The ability to identify stocks that are likely to top quarterly earnings expectations can be profitable, but it's no simple task. Here at Zacks, our Earnings ESP filter helps make things easier.

The Zacks Earnings ESP, Explained

The Zacks Earnings ESP is more formally known as the Expected Surprise Prediction, and it aims to grab the inside track on the latest analyst estimate revisions ahead of a company's report. The idea is relatively intuitive as a newer projection might be based on more complete information.

Now that we understand the basic idea, let's look at how the Expected Surprise Prediction works. The ESP is calculated by comparing the Most Accurate Estimate to the Zacks Consensus Estimate, with the percentage difference between the two giving us the Zacks ESP figure.

When we join a positive earnings ESP with a Zacks Rank #3 (Hold) or stronger, stocks posted a positive bottom-line surprise 70% of the time. Plus, this system saw investors produce roughly 28% annual returns on average, according to our 10 year backtest.

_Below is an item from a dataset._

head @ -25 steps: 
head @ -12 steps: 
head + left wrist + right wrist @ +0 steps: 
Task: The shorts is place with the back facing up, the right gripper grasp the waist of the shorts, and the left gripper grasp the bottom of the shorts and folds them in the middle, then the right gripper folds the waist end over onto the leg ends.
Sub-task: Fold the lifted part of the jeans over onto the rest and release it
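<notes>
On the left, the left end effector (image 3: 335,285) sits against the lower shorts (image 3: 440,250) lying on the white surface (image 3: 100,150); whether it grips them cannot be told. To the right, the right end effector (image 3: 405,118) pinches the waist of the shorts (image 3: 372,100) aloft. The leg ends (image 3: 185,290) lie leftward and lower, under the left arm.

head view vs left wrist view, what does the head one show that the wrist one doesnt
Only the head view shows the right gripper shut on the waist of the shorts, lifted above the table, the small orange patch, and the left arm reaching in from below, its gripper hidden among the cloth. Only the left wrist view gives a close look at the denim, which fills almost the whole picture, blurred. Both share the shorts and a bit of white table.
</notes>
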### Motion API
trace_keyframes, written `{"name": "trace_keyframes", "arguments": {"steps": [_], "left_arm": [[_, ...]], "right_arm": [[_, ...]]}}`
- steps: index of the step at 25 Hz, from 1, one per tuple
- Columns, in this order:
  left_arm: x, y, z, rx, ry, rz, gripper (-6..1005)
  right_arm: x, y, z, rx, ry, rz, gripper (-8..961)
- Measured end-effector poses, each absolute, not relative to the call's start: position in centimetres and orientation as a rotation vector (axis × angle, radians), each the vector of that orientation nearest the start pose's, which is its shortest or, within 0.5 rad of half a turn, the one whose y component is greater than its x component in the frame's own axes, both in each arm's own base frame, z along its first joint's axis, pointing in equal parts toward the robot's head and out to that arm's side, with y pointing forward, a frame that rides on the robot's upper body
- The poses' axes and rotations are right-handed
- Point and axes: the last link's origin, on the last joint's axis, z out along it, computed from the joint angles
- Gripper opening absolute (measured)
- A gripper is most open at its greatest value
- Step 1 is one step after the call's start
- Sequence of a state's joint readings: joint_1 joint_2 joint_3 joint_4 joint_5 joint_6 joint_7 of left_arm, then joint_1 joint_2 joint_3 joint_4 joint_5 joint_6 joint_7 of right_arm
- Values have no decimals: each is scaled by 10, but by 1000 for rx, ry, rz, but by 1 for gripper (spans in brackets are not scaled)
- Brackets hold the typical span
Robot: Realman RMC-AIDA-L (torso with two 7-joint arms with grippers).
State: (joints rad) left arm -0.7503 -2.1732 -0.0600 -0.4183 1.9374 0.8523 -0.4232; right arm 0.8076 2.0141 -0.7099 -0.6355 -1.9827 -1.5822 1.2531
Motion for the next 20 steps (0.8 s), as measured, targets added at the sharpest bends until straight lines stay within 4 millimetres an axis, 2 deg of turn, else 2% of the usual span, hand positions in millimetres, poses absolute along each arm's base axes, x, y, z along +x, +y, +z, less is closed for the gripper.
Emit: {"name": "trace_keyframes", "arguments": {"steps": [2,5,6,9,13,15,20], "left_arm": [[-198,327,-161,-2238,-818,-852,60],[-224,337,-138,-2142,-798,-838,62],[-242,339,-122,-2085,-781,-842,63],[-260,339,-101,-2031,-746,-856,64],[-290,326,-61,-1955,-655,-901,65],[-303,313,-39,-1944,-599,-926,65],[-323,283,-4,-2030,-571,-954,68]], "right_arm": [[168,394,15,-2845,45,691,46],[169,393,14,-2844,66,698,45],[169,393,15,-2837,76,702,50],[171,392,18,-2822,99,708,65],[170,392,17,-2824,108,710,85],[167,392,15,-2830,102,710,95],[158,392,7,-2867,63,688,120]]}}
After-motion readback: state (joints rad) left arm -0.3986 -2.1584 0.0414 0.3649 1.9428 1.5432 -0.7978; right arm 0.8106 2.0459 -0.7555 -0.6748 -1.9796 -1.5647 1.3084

Stocks with a #3 (Hold) ranking, which is most stocks covered at 60%, are expected to perform in-line with the broader market. But stocks that fall into the #2 (Buy) and #1 (Strong Buy) ranking, or the top 15% and top 5% of stocks, respectively, should outperform the market. Strong Buy stocks should outperform more than any other rank.

Should You Consider MasterCard?

The final step today is to look at a stock that meets our ESP qualifications. MasterCard (MA) earns a #3 (Hold) 14 days from its next quarterly earnings release on January 29, 2026, and its Most Accurate Estimate comes in at $4.23 a share.

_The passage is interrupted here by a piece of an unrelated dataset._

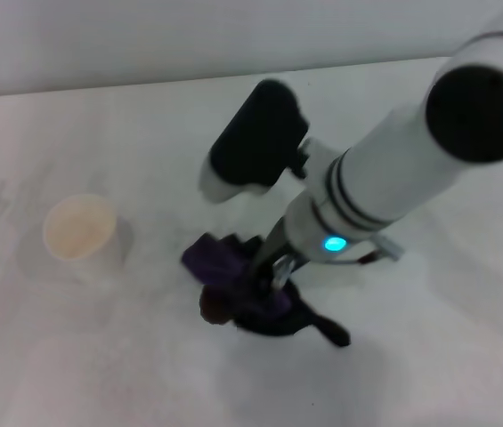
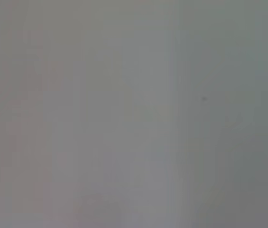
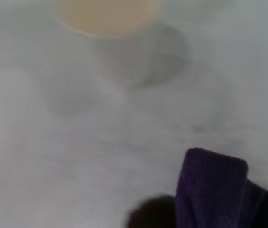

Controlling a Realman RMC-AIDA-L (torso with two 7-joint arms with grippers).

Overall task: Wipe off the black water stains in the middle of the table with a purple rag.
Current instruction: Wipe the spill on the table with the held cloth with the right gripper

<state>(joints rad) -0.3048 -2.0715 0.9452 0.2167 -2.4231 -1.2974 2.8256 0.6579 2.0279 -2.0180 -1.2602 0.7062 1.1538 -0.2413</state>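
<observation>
The purple rag [image 1: 219, 259] lies bunched on the white table [image 1: 429, 356] near the middle, with its black edging and thin black tail [image 1: 329, 331] trailing toward the front right. My right gripper [image 1: 265, 274] reaches down from the right and is shut on the rag, holding it on the tabletop. The black water stain [image 1: 213, 305], a small round dark brown blot, shows at the rag's front left edge, partly covered. In the right wrist view the rag [image 3: 213, 189] sits right beside the stain [image 3: 152, 213]. My left gripper is out of view.
A white paper cup [image 1: 79, 229] stands upright to the left of the rag; it also shows in the right wrist view [image 3: 110, 28]. The table's far edge meets a pale wall. The left wrist view shows only a plain grey surface.
</observation>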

By taking the percentage difference between the $4.23 Most Accurate Estimate and the $4.21 Zacks Consensus Estimate, MasterCard has an Earnings ESP of +0.54%. Investors should also know that MA is one of a large group of stocks with positive ESPs. Make sure to utilize our Earnings ESP Filter to uncover the best stocks to buy or sell before they've reported.

MA is one of just a large database of Business Services stocks with positive ESPs. Another solid-looking stock is Trane Technologies (TT).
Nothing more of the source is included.